I often find myself these days using an old expression that I was once rather fond of — “trump card”, only to cringe slightly and wish there was some way to retract what I had just said. Without being hyper-political in what I hope is my good-natured wine blog, let’s just say that the expression has lost meaning for me. With that in mind, I can see how the title of this blog post might raise eyebrows or even blood pressure. Rest assured that this will be quite different from any previous writing that shares its title, first in that it will be brief and pretty much just about wine and my family, and second in that I will write it myself.
Sonja and I have been working with our friend Jerry for quite some time to try to come to an arrangement where we partner with him in his distribution business. What I keep telling people — and this is true, is that the ink is not dry on the deal yet. We are still trying to figure out just precisely what this looks like. So much of business is blue sky, ethereal and intangible things that are nevertheless highly valued. And given that the alcohol industry is regulated to a ridiculous degree, we have to get this right the first time because it will involve a lot of paperwork and registering things with the state that will be later difficult to alter and must be done correctly. So last night, Jerry and Sonja and I sat down… and we kept talking.

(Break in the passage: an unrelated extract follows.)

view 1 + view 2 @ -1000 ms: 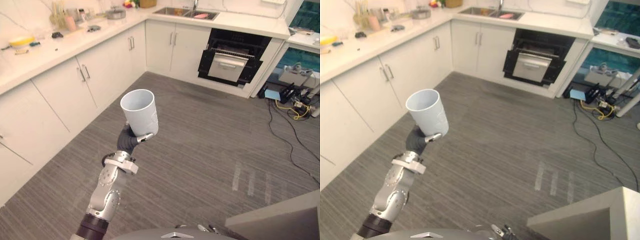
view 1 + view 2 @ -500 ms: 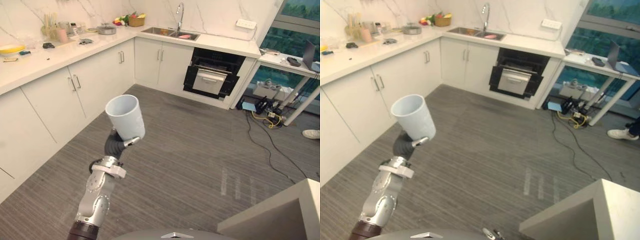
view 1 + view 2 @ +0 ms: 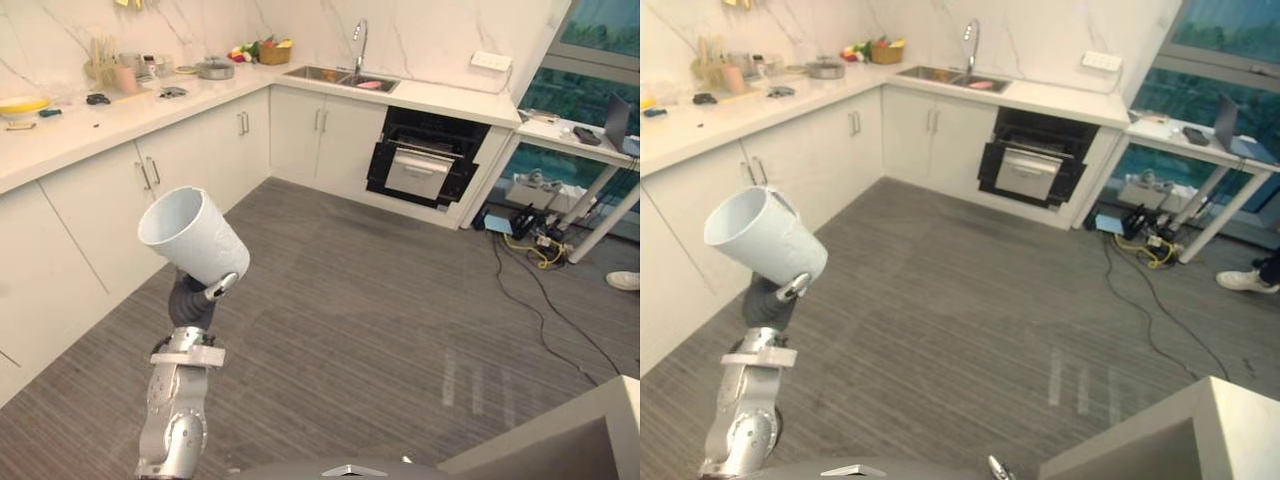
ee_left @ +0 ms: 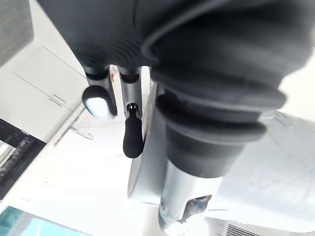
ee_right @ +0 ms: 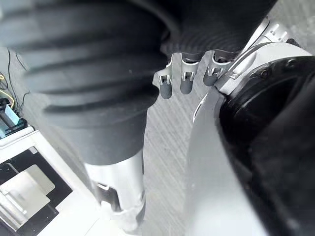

I’ll spare you all of the details, but the gist of it is that we all respect one another, and we all have the same goal: to have fun. “This should be fun for all of us,” is something Jerry often says, and I admire him for that. He made his money in flooring, and Sonja and I have full-time careers. It is our collective passion for wine and, more importantly, winemakers, that brings us to this industry. We don’t have to make money — at least not to feed our families, and I think that gives us the potential to disrupt this industry slightly, because we’re at liberty to worry more about the wineries and retailers that we serve, and less about profit margins. So, in essence, that’s my take on deals. Were I to rewrite The Art of the Deal, I’d put someone better looking on the cover (probably my wife) and I’d just jot a few notes that include things like “This should be fun,” and “Be sure to share a glass of wine when talking to potential business partners.”
Last night, the wine we shared was from a winery that I’m helping bring into the state of Nebraska, Alpha Omega, and I couldn’t be more proud of that fact. I consider the winemaker at AO, Jean Hoefliger, to be a friend, and we’re having dinner in Napa next month. He’s a great guy who I met through an interview when I was writing for Vivino, and he is at least part of the reason that I wanted to get into the distribution industry, recognizing that there are so many amazing wines that are not available in my home state and wanting to correct that.
The Alpha Omega Proprietary Red 2014 is a stunner. Straight out of the bottle, the aromatics are almost overpowering, and I could smell the wine well before my nose was in the bowl of the glass. Black cherries and wet granite abound on the bouquet of this deep, dark, ruby wine, leading into a balanced palate of more granite, graphite, black and bing cherry, hints of plum and maybe blackberry, and more. It is complex yet easy drinking, and truly artisanal from the first sip. 69% Cab Sauv, 17% Cab Franc, 9% Merlot, and 5% Petit Verdot, it’s a big one at 15.5% ABV, but doesn’t come across as “hot” at all. A spectacular wine from a terrific winery and a wonderful winemaker, I’m very proud to be part of bringing this wine — and many others from Alpha Omega, to the great state of Nebraska.
Zooey woke up before my alarm this morning, a little before 4 o’clock. She was wet. I changed her, snuggled with her for a moment, her perfect little head upon my shoulder, and put her back to bed where she happily went back to sleep. She is everything to me. Then I came downstairs to write this. Here’s the real deal: as much as money and obligations stress me out from time to time, people are everything. They deserve to be. I worry about a world in which we’re all so driven by ambition and bottom lines that we don’t take care of one another. I truly believe that if we can step back from those sorts of concerns, worry a little less about maxing our our Roth IRA or getting one more paper graded, one more line entered, one more dollar earned, and just spend a bit more time drinking wine and conversing with one another, we’ll all be better for it. I haven’t mastered these things myself just yet, but I am trying, and I believe that once I have accomplished this, then I will have mastered the art of the deal.